__TASK BRIEF__. Output the data in full and exactly as presented.

________________________________________

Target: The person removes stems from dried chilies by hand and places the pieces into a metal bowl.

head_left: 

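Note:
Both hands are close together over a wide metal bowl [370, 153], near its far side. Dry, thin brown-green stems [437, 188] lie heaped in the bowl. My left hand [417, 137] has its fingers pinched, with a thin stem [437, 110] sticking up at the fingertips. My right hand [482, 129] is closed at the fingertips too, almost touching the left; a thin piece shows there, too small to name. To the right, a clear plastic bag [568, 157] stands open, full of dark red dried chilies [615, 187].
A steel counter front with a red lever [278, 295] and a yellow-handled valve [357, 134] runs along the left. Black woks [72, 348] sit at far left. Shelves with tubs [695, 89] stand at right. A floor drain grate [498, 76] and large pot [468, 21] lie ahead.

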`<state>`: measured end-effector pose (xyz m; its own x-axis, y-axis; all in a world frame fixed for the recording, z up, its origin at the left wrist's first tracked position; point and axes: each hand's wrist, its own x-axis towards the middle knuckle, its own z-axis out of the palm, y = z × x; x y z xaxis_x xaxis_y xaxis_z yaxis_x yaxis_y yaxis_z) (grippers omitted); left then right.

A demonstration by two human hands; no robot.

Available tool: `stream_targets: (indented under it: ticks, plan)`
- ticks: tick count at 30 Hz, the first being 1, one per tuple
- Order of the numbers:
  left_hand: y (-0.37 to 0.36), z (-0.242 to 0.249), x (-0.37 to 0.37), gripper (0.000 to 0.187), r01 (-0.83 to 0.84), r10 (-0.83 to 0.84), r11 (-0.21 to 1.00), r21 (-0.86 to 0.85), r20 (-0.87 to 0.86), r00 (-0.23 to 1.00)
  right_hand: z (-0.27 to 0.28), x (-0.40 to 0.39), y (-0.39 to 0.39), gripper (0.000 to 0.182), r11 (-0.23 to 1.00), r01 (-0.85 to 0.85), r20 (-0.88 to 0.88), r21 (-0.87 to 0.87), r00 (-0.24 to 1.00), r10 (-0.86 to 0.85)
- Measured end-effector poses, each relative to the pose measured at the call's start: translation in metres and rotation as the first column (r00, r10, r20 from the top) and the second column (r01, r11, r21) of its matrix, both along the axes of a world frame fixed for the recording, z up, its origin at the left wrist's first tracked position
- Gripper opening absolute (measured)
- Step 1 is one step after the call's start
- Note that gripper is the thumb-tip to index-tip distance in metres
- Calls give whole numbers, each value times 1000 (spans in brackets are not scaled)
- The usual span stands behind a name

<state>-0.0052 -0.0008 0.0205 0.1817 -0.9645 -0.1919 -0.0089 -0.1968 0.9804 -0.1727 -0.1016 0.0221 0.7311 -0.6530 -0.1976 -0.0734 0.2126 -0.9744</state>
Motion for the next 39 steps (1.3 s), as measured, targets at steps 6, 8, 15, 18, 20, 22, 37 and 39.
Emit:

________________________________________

__ANSWER SECTION__.
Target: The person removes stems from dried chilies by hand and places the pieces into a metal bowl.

head_left: 

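Note:
Both hands are close together over a wide metal bowl [370, 153], near its far side. Dry, thin brown-green stems [437, 188] lie heaped in the bowl. My left hand [417, 137] has its fingers pinched, with a thin stem [437, 110] sticking up at the fingertips. My right hand [482, 129] is closed at the fingertips too, almost touching the left; a thin piece shows there, too small to name. To the right, a clear plastic bag [568, 157] stands open, full of dark red dried chilies [615, 187].
A steel counter front with a red lever [278, 295] and a yellow-handled valve [357, 134] runs along the left. Black woks [72, 348] sit at far left. Shelves with tubs [695, 89] stand at right. A floor drain grate [498, 76] and large pot [468, 21] lie ahead.
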
`<state>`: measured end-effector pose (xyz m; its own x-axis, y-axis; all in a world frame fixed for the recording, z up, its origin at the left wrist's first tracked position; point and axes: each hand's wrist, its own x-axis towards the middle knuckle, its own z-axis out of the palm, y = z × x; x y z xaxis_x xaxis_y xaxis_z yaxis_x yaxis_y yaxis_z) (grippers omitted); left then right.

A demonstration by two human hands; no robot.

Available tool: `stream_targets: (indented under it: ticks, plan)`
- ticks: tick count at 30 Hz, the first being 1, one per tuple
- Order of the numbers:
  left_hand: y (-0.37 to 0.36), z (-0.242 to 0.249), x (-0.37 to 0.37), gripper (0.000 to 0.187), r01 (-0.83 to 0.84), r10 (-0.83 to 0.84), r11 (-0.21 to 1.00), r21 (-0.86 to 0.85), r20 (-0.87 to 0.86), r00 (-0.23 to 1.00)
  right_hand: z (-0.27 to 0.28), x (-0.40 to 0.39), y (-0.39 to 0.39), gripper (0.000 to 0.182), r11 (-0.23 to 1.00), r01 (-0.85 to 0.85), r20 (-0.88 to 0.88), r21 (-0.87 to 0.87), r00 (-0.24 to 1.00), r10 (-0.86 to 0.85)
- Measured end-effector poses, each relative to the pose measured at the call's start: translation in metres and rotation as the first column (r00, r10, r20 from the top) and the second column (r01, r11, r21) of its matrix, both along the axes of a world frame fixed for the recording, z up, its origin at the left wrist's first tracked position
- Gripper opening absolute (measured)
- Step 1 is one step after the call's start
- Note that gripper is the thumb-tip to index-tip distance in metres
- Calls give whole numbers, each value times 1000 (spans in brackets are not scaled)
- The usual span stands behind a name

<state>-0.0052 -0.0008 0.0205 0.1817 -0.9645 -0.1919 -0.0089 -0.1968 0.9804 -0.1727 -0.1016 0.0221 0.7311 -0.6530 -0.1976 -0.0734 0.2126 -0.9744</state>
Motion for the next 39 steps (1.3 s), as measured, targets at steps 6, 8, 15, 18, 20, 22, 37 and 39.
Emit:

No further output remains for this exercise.